In the frenzy of the show, Barbra proposes to “John Howard Norman”. JHN gives her a very solid reason why this is a terrible decision. Namely that he’s an awful person who’s life is a total mess. Never mind, she knows what she wants and thats that.

The movie clearly has very little to do between now and JHN’s inevitable death (spoiler alert) so it does that thing that only bad movies do…there’s a montage. And it has everything that a ’70s love montage needs…

 Picture perfect moments in the middle of nowhere. This is always followed by sex in the most uncomfortable setting imaginable.

Being silly in the middle of nowhere.  This movie was made by Warner Bros who also holds the rights to Superman which I guess makes this scene okay.

Wearing Indian blankets as if that counts as clothes.  (Fact: It does not)

Enjoying your ’70s house with more rugs.

Maybe one of you fakes your death?

And at the end of a long day of holding each other and staring into each other’s eyes, you recline on pillows that vaguely look like Swastikas.

At some point, you have to come back to reality.  After all, Esther is a big star now (sure, its been a week maybe) and JHN is dealing with the fact that his career is over. Now this movie gets it into gear.

People are really digging her. She’s up for a Grammy! She shows up to her shows! She finishes songs! She wears shirts!

Speaking of which, she wins a Grammy for Best Female Vocal. She insists JHN go up with her, despite the fact that he almost didn’t make it and that he’s super trashed.  No, no, no, she drags him up there where he slurs something about art, all while Tony Orlando and Rita Coolidge seem horrified.

And, this movie dares to wave its codependency flag again, when Esther goes to calm down in the bathroom and is followed by JHN.

He makes another really good case for why this marriage isn’t going to work out, but she won’t have it.
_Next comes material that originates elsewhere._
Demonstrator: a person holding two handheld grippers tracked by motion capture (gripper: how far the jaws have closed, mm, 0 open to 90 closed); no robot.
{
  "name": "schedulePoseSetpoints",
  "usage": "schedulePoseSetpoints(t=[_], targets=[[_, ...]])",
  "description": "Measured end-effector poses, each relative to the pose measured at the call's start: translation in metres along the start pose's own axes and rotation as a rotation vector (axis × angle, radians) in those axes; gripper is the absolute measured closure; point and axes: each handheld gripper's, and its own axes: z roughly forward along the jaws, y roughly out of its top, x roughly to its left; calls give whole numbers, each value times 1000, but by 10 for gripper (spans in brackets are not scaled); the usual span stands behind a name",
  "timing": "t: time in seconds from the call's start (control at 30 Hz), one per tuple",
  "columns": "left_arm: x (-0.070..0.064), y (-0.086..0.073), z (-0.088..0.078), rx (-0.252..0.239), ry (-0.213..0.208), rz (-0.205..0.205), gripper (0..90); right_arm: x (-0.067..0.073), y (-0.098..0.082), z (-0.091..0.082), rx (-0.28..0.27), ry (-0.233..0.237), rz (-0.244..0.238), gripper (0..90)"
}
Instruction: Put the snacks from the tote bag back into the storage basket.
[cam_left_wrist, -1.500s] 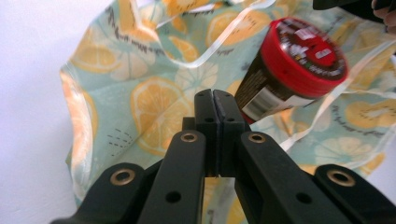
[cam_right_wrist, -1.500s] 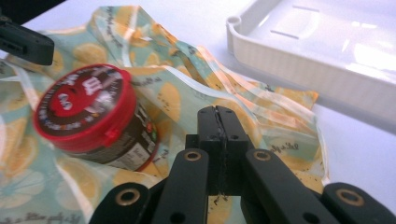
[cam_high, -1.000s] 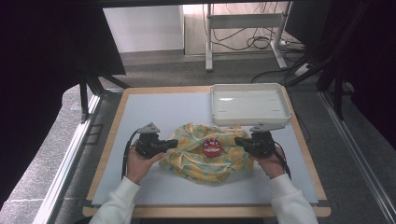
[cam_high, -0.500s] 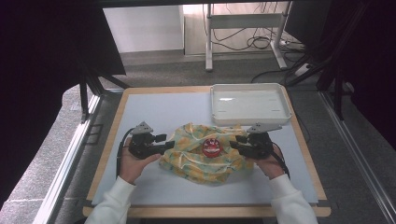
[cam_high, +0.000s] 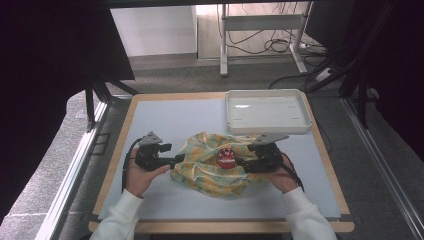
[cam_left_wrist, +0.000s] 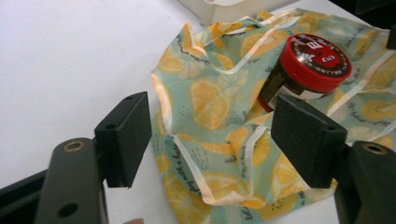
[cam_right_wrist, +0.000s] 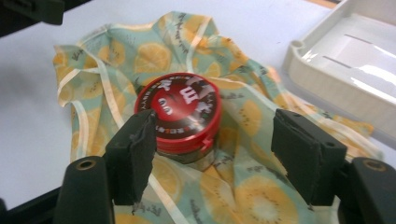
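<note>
Red-lidded jar sat centred on lemon-print cloth for wrapping; left tongs and right tongs, jaws just opened, gripped nothing.

A white tray sits empty at the far right of the pale blue table, which has a wooden edge. Past the table there's grey floor, with a white metal stand and a tangle of cables lying beneath it.
</note>
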Motion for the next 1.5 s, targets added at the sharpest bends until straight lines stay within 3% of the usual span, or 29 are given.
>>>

This movie is begging for the opening credits to Intervention to come on at any moment.  I would have fully welcomed it.

During a photo shoot, he tells her that she’ll have to tour on her own.  She’s horrified.

He doesn’t show up for things when she needs him to, but instead of processing the links between addiction and unhealthy relationships, she puts on more drapey clothes and wonders why as she literally stares at empty glass vessels that used to hold alcohol.

While she’s gone however, a sexy journalist breaks into their home and begs for an interview with Esther.  She’ll do anything.

ANYTHING.

And he obliges.

Of course they’re caught.  The journalist gets huffy and walks out, while Esther thinks things over and has this reaction to the whole situation…

Frankly, at this point, I won’t blame his addiction, I’ll just blame the ’70s. Neither of them are clearly ever going to learn anything at this point.

So the universe takes over. He gets up early, drinks a lot of beer and has a fatal accident.

And Esther gives the performance of a lifetime where she cries and hopes he’s looking down on her.  I’d cry too, but then I remembered he was a reckless and selfish alcoholic who possessed really bad judgement.  The good news is that she got a career out of it and the rest of The Oreos had to find another white lady to lead them.

PERFORMANCE OF A LIFETIME.

Should you care to delve deeper into this, you can watch this movie on Amazon, HBO GO or in physical disc form from Netflix.